WHAT TO WORK ON:
In the records below, tally each line that contains the word "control" and give the total only.

Start of EXERCISE INPUTS

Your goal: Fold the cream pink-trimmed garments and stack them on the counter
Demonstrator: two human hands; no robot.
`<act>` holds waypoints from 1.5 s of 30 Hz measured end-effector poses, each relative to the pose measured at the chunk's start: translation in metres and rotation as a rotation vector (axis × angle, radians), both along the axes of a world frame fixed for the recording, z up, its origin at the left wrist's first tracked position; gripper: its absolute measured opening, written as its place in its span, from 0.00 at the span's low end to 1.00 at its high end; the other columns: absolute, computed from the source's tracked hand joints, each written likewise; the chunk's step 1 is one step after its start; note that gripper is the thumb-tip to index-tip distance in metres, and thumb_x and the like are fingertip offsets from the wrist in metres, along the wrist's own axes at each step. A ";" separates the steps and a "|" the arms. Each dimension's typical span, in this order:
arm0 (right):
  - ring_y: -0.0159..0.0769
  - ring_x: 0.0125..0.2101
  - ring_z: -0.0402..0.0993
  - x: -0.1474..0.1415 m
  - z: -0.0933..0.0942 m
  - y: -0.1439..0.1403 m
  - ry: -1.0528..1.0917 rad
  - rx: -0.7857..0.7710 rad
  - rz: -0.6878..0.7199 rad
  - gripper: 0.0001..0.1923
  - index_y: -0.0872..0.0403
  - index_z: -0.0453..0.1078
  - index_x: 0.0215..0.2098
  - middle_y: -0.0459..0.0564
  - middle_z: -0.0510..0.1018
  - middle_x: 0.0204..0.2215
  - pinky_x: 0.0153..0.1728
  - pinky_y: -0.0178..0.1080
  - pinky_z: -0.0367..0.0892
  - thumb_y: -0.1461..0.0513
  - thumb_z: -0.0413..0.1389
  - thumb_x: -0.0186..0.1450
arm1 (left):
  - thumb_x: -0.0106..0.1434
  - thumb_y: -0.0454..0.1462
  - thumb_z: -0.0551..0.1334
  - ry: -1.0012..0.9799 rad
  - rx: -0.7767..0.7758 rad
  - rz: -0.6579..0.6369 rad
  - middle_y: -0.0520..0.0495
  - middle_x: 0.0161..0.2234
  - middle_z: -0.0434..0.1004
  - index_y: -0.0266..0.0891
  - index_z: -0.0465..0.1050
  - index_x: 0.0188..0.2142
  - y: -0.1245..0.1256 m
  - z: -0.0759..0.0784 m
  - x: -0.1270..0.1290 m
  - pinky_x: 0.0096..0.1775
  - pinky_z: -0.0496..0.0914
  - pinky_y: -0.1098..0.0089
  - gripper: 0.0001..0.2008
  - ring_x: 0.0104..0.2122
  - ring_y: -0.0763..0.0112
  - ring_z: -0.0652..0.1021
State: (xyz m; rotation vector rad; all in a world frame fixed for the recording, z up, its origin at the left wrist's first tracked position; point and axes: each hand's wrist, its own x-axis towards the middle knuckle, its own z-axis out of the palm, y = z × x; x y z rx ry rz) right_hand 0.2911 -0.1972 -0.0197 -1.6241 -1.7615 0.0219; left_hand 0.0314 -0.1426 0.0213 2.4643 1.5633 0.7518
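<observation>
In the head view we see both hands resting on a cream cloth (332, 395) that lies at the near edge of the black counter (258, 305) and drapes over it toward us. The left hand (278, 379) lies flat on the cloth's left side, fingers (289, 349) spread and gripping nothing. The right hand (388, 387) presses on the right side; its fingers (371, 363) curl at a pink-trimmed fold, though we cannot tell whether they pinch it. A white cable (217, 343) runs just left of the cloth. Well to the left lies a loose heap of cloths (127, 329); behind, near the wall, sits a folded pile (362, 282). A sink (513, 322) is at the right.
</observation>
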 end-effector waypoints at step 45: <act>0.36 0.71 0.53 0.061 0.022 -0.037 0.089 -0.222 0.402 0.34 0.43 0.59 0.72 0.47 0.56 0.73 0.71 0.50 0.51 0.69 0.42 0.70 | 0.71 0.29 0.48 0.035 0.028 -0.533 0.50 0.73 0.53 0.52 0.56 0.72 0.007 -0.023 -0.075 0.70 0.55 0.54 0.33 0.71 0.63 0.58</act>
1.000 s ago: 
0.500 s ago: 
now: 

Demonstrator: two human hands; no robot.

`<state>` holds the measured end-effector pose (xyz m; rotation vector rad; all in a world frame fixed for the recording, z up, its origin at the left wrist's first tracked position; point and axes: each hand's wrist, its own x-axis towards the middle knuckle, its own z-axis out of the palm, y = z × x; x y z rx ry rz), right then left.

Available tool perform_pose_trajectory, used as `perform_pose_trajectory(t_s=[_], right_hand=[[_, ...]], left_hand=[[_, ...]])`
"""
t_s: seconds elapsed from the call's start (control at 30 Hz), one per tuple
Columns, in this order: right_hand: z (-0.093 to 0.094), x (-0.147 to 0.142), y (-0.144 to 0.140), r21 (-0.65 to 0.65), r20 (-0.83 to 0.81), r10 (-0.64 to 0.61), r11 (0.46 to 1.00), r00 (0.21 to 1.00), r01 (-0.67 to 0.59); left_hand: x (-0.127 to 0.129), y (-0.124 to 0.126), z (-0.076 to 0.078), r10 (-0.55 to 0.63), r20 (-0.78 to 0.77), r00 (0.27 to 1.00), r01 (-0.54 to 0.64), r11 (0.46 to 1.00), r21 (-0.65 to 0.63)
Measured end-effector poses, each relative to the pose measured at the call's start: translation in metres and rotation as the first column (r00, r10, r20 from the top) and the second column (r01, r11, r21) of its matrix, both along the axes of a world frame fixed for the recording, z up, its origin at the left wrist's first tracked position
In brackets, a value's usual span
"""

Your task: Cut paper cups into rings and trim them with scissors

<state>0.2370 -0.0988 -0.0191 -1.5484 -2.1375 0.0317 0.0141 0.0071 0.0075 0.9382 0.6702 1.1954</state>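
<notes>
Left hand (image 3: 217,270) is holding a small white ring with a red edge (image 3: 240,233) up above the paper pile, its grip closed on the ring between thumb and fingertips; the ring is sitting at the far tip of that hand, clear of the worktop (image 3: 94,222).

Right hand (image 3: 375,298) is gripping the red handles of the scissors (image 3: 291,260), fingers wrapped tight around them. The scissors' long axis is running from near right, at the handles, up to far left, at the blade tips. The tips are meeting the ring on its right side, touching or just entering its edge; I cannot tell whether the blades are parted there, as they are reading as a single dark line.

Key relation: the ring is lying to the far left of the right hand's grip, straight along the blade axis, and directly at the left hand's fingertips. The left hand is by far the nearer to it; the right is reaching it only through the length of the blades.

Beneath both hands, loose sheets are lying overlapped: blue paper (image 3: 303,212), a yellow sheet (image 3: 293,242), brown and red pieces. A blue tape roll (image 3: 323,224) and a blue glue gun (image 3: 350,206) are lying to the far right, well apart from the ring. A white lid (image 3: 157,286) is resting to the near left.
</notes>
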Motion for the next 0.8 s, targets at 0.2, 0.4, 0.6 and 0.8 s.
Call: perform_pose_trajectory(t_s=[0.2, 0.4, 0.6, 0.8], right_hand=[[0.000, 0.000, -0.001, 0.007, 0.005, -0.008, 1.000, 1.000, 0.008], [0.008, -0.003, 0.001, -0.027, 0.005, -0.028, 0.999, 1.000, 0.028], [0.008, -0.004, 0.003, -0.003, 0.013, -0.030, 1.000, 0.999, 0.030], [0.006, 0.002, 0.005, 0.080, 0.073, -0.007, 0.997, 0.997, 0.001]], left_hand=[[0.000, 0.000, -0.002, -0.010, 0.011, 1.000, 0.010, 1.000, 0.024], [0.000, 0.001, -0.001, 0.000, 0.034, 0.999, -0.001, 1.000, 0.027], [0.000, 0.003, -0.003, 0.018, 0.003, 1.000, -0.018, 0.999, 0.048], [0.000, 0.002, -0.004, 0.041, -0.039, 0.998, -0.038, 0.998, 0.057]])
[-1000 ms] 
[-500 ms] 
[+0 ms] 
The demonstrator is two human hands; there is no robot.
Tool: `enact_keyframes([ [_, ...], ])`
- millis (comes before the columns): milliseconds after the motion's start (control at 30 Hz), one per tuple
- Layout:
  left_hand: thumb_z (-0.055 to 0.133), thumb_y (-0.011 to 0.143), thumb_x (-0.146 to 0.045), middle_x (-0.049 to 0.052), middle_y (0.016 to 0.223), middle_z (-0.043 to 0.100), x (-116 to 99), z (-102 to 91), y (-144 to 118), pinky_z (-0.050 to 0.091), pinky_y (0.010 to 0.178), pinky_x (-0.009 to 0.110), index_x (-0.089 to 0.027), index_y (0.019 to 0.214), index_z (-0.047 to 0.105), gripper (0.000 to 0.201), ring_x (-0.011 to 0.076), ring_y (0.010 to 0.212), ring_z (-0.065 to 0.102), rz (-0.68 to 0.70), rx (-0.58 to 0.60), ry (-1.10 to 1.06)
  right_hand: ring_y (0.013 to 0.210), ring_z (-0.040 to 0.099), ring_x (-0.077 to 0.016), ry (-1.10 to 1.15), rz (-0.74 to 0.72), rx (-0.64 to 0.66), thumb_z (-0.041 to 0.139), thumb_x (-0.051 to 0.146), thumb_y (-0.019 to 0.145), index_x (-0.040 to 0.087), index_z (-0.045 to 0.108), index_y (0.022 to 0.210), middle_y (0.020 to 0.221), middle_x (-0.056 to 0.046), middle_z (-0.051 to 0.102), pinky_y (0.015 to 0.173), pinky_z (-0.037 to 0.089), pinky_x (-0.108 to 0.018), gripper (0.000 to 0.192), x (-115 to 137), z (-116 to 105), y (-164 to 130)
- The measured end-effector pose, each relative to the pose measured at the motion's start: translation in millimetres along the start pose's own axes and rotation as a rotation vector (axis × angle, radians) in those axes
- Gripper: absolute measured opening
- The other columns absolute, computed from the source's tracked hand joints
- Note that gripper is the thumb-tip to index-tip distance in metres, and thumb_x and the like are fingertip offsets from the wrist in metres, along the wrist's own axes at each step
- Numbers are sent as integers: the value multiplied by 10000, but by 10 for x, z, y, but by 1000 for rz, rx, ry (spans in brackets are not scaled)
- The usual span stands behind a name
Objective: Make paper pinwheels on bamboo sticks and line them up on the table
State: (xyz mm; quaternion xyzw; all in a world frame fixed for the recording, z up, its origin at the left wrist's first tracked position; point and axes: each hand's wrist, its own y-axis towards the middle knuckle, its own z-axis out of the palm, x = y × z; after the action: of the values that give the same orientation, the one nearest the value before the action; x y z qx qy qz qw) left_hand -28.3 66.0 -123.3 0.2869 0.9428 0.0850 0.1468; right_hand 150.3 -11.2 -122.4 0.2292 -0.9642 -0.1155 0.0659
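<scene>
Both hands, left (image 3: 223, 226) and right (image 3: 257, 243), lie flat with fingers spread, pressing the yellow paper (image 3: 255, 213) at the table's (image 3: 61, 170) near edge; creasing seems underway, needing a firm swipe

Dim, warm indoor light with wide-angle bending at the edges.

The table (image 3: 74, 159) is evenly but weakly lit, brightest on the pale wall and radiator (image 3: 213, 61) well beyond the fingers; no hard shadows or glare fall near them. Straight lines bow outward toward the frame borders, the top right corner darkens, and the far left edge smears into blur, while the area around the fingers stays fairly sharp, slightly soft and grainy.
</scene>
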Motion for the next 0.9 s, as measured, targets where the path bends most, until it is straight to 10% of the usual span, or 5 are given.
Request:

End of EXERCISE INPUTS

RESPONSE BOX:
2